Authored by Flamefire on Sep 16 2021, 3:26 AM.

Details

Summary

When building a tool in a non-standard environment (e.g. custom
compiler path -> LD_LIBRARY_PATH set) then
use_default_shell_env = True is required to run that tool in the same
environment or otherwise the build will fail due to missing symbols.
See https://github.com/google/jax/issues/7842 for this issue and
https://github.com/tensorflow/tensorflow/pull/44549 for related fix in
TF.

Diff Detail

Event Timeline

Flamefire created this revision.Sep 16 2021, 3:26 AM
Flamefire requested review of this revision.Sep 16 2021, 3:26 AM

I've done quite a bit of hunting around and reading about default_shell_env (why wasn't this in the documentation at https://docs.bazel.build/versions/main/skylark/lib/actions.html#run.use_default_shell_env?). From my reading, it appears that use_default_shell_env will include the entire local shell environment as part of each Bazel invocation. This has implications for build hermeticness and especially for shared caching, so I'm a bit reluctant to do it. AFAICT if you set --action_env=LD_LIBRARY_PATH and --host_action_env=LD_LIBRARY_PATH then actions (in target and host configuration, respectively) *should* have the LD_LIBRARY_PATH in their env. That's a decision that can be made in a more localized way so that individual users/projects can make their own tradeoff between hermeticness and actually getting their build to work :-P Following the thread on https://github.com/bazelbuild/bazel/issues/12579 and https://github.com/tensorflow/tensorflow/pull/44549 it seems that --host_action_env is broken and was fixed by https://github.com/bazelbuild/bazel/commit/e6670825b1 and then, if I'm reading GitHub UI's correctly, backported to the 4.x LTS release with https://github.com/bazelbuild/bazel/commit/80cf90e51a. Further, I believe that --incompatible_strict_action_env means that the default shell env *doesn't* inherit PATH, LD_LIBRARY_PATH, etc, so there is still a way to recover the more cache-friendly and hermetic behavior. I'm actually not sure in that case what the default_shell_env *does* contain and what shell env the action gets if not the default one. None, I guess? So still some confusion there.
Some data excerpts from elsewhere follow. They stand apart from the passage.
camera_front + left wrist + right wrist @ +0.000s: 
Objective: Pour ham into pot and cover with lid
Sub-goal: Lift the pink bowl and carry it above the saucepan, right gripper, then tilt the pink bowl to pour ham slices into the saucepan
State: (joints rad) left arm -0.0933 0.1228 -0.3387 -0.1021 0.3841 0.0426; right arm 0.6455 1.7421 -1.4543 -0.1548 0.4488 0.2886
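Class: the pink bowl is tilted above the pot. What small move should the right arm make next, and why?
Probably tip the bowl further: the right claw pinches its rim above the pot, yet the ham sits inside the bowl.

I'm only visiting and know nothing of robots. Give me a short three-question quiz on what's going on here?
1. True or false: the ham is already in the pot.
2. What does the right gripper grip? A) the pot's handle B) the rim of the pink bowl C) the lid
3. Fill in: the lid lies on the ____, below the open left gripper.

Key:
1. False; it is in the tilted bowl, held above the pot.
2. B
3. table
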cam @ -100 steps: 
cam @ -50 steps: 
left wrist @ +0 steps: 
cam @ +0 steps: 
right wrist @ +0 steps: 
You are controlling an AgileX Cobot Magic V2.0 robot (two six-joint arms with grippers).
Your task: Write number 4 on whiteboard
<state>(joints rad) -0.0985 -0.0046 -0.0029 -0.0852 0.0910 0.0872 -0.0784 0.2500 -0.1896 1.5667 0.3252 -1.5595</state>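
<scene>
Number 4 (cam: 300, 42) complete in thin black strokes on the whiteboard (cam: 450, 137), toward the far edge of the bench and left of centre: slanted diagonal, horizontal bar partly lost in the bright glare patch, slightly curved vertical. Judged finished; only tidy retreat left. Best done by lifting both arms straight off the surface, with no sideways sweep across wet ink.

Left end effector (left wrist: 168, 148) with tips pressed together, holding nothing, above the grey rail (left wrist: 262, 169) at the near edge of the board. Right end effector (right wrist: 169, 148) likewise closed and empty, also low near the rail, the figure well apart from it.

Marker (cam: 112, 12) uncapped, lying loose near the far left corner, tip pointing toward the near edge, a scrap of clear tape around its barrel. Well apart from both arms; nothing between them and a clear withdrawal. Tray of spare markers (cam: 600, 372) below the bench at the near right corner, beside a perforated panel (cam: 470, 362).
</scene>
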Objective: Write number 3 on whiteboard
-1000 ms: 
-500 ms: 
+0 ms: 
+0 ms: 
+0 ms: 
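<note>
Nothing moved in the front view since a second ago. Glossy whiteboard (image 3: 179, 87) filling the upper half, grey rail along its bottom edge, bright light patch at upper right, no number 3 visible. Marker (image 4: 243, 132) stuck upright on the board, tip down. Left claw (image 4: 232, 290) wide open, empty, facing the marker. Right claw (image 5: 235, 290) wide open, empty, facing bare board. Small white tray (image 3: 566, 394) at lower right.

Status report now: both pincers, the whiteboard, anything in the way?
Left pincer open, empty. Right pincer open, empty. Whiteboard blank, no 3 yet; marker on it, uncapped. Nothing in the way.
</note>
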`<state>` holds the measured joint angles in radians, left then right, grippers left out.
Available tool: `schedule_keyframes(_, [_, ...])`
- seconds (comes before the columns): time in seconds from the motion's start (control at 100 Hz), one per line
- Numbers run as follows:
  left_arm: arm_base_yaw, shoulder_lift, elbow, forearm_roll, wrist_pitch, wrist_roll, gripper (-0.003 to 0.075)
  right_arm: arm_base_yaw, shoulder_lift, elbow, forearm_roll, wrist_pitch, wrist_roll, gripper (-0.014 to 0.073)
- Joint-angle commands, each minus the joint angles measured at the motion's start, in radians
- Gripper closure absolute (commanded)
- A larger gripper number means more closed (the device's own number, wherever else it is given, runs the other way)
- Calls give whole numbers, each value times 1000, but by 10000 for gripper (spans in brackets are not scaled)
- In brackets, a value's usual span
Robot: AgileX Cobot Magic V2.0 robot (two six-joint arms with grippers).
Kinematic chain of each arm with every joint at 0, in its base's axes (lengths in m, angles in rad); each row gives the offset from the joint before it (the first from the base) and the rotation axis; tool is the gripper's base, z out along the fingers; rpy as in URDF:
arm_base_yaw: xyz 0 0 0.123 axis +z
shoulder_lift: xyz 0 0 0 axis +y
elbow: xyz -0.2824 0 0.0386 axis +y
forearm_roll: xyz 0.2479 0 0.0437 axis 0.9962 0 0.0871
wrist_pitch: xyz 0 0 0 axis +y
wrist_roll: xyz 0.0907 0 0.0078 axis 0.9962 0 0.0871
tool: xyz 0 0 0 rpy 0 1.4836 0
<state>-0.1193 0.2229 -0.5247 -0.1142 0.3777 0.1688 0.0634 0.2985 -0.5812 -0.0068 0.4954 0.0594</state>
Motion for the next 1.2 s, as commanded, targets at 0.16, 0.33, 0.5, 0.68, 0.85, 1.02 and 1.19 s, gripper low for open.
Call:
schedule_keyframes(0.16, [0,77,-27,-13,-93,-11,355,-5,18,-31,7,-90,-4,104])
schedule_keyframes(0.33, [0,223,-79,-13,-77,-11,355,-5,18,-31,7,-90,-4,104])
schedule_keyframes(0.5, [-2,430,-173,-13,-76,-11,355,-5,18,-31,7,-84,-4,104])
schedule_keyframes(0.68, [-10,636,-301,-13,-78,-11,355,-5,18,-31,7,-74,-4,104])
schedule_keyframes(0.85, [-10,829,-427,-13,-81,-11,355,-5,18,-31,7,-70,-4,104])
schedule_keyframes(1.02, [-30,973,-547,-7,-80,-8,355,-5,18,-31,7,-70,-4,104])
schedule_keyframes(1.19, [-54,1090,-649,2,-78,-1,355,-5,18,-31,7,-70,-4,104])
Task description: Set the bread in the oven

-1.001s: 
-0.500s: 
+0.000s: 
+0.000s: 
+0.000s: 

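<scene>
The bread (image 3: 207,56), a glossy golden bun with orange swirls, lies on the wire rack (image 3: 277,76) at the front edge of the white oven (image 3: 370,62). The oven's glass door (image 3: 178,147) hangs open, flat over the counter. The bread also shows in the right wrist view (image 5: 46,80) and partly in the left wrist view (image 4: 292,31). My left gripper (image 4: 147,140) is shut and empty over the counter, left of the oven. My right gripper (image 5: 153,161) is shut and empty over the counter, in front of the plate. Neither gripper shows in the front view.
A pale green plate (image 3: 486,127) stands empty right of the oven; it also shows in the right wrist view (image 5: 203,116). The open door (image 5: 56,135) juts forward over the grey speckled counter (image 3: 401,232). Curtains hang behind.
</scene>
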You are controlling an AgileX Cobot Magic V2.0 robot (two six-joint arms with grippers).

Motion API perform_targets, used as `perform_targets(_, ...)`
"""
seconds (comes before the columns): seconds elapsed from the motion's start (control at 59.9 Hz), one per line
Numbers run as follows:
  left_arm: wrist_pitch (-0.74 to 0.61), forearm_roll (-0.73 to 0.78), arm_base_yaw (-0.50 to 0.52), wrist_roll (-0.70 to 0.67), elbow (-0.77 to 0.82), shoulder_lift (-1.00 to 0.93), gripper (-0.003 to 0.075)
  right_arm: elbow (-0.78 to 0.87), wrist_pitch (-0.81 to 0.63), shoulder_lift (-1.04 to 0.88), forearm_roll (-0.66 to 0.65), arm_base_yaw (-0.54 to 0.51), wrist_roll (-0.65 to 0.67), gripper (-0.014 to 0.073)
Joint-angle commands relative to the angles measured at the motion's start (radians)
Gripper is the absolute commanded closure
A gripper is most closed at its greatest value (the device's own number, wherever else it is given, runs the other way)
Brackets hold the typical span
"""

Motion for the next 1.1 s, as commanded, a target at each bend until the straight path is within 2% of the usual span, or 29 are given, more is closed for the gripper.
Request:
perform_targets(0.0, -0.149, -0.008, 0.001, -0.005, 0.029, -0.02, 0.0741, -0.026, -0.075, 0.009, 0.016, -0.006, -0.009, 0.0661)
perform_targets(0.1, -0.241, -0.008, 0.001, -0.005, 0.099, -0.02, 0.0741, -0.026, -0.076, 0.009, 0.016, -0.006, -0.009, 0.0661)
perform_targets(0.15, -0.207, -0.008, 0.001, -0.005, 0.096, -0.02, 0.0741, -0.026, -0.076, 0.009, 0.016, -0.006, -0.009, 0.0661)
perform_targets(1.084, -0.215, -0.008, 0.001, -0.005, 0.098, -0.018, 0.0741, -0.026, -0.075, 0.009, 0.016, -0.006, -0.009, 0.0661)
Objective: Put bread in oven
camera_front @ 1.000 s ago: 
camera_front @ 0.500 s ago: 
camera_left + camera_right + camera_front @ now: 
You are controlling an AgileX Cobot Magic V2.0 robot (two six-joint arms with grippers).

So to evaluate the best path forward, could you try out whether building with Bazel 4.2 and --host_action_env=LD_LIBRARY_PATH fixes the issue for you? I'll also do a bit more investigation of what's going on with default_shell_env

GMNGeoffrey edited the summary of this revision. (Show Details)Sep 16 2021, 4:29 PM
Flamefire added a comment.EditedSep 17 2021, 1:57 AM

AFAICT if you set --action_env=LD_LIBRARY_PATH and --host_action_env=LD_LIBRARY_PATH then actions (in target and host configuration, respectively) *should* have the LD_LIBRARY_PATH in their env.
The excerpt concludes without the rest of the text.